Prompt: Go through the listing below and say how many lines include "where". Give the number by itself.

** Opening Information provided block **

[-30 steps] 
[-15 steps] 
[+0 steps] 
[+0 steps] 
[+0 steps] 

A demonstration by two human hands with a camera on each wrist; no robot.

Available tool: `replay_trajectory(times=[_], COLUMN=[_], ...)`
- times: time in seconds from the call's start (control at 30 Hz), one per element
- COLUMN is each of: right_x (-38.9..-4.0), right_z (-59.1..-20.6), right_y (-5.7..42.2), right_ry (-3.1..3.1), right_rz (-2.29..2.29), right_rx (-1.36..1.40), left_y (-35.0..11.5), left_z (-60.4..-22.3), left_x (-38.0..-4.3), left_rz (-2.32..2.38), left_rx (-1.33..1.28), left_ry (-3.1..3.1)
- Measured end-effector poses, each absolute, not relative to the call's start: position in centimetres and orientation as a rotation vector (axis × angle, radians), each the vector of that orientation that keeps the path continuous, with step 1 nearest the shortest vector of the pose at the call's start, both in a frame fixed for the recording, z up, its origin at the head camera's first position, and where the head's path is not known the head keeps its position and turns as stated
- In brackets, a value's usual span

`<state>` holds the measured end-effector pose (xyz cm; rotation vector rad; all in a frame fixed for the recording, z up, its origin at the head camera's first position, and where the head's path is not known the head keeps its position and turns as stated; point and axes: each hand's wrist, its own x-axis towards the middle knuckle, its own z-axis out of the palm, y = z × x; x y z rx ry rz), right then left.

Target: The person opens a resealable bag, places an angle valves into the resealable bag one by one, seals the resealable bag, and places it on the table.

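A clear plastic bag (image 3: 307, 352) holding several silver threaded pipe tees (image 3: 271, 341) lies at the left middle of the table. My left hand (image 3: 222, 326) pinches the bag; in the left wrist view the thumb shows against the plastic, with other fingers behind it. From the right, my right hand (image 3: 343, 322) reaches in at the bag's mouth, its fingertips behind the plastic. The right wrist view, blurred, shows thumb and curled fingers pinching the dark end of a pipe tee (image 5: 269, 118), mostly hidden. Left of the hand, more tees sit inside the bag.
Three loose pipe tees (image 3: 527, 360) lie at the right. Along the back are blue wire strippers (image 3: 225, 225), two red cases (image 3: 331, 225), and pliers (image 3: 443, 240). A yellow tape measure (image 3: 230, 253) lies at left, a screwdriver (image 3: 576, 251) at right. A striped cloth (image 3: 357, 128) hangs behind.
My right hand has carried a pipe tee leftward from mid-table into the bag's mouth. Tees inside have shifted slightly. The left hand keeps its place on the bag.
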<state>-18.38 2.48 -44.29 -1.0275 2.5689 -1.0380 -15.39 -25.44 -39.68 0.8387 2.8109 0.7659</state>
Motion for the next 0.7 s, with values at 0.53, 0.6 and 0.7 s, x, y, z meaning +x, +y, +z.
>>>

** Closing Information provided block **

Written answer: 2